Let's inject a simple logging dependency alongside the user authentication dependency we've used throughout this article.
Update fastapi-deps/app.py with this code:
from fastapi import FastAPI, Depends
import uvicorn
from function_deps import user_dep
from router_deps import router as user_router
from datetime import datetime
#Basic logging dependency
def log_request():
print(f"[{datetime.now()}] Request received.")
app = FastAPI(dependencies=[Depends(log_request), Depends(user_dep)])

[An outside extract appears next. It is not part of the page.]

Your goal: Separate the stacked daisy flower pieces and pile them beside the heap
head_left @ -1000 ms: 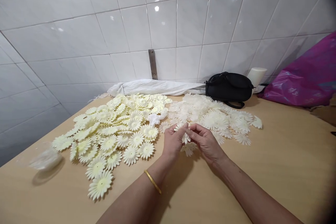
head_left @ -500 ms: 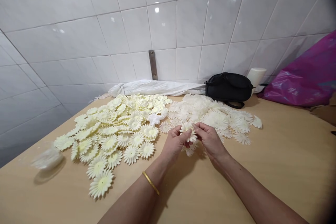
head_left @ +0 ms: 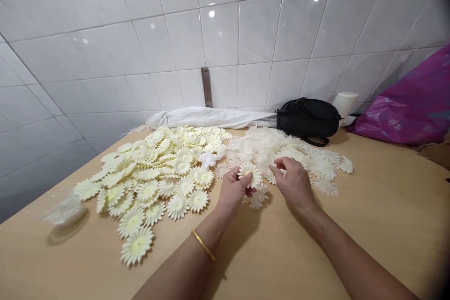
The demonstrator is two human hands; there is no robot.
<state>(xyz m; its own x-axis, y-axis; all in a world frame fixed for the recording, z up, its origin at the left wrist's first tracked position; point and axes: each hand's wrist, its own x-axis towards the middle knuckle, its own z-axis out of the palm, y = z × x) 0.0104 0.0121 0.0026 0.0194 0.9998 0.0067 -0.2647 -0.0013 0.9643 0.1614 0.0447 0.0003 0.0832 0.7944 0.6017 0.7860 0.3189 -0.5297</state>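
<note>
Cream-white, many-petalled flower piece [head_left: 250, 175] held up in the left hand [head_left: 234, 191], right hand [head_left: 297, 185] apart from it

The held flower piece is pinched by the fingers of the left hand, with the thumb laid over its face. It is held above the pale wood-coloured bench [head_left: 281, 262], in front of the two heaps. Just below it, a thin white petalled piece [head_left: 259, 197] is seen; whether it is held as well or lies on the bench cannot be told. A gold-coloured bangle [head_left: 203, 245] is worn on the left forearm.

By the right hand the flower piece has been released: its fingers are loosely curled, thumb and forefinger slightly parted, near the right-hand heap.

To the left, a heap of pale yellow, layered petalled flowers [head_left: 147, 190] is spread over the bench. To the right, a heap of thin, whitish, translucent petalled flowers [head_left: 281, 150] is spread. Between them a crumpled white scrap [head_left: 208, 159] is placed. At the far left, a clear plastic bag with whitish contents [head_left: 65, 211] is set down.

Along the white tiled wall [head_left: 256, 28], a long white cloth-like bundle [head_left: 211, 117] is laid. Beside it are placed a black rounded case [head_left: 307, 117], a white cylinder [head_left: 345, 103] and a shiny magenta plastic bag [head_left: 408, 103]. A metal strip [head_left: 206, 86] is fixed to the tiles.
</note>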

app.include_router(user_router)
@app.get("/home")
def get_main():
return "Welcome back!!!"
if __name__ == "__main__":
uvicorn.run("app:app", reload=True)
When you send a request to any endpoint within this application, log_request acknowledges it and outputs what time the request was made. Since we aren’t sending the logs to any database in particular, it will just print to the terminal (or console) like so:
Request the endpoint with valid credentials using your browser, cURL, Postman, or the Swagger UI. You should get this response:
Common Use Cases for Dependency Injection
Dependency injection solves several common challenges in API development. Here are the most frequent use cases where you'll apply this pattern.
Database Connections: Reusing connection logic across multiple endpoints prevents connection leaks, and ensures each request has an isolated session.
Authentication & Authorization: Dependencies help validate tokens and verify user roles across protected routes.
Logging & Monitoring: A logging dependency can automatically record each request to your monitoring system or database. It is beneficial for debugging and tracking API usage.
Rate Limiting: You can control request frequency and prevent API abuse by injecting rate-limiting logic in path functions.
Configuration & Settings: FastAPI’s dependency injection system simplifies configuration management by letting you inject settings such as API keys or environment variables wherever needed, keeping your code consistent.
Pagination & Filtering: Injecting common parameters like page_size and limit standardize data retrieval patterns across endpoints.
Conclusion
FastAPI's dependency injection system helps you manage shared logic and resources efficiently while adhering to DRY principles. However, knowing when to inject a dependency versus when to skip it is a skill that comes with practice.
Dependency injection isn't needed for simple, standalone logic. But for resources requiring lifecycle management, shared logic, or modularity, FastAPI's dependency injection system simplifies checks and app operations—with or without return values.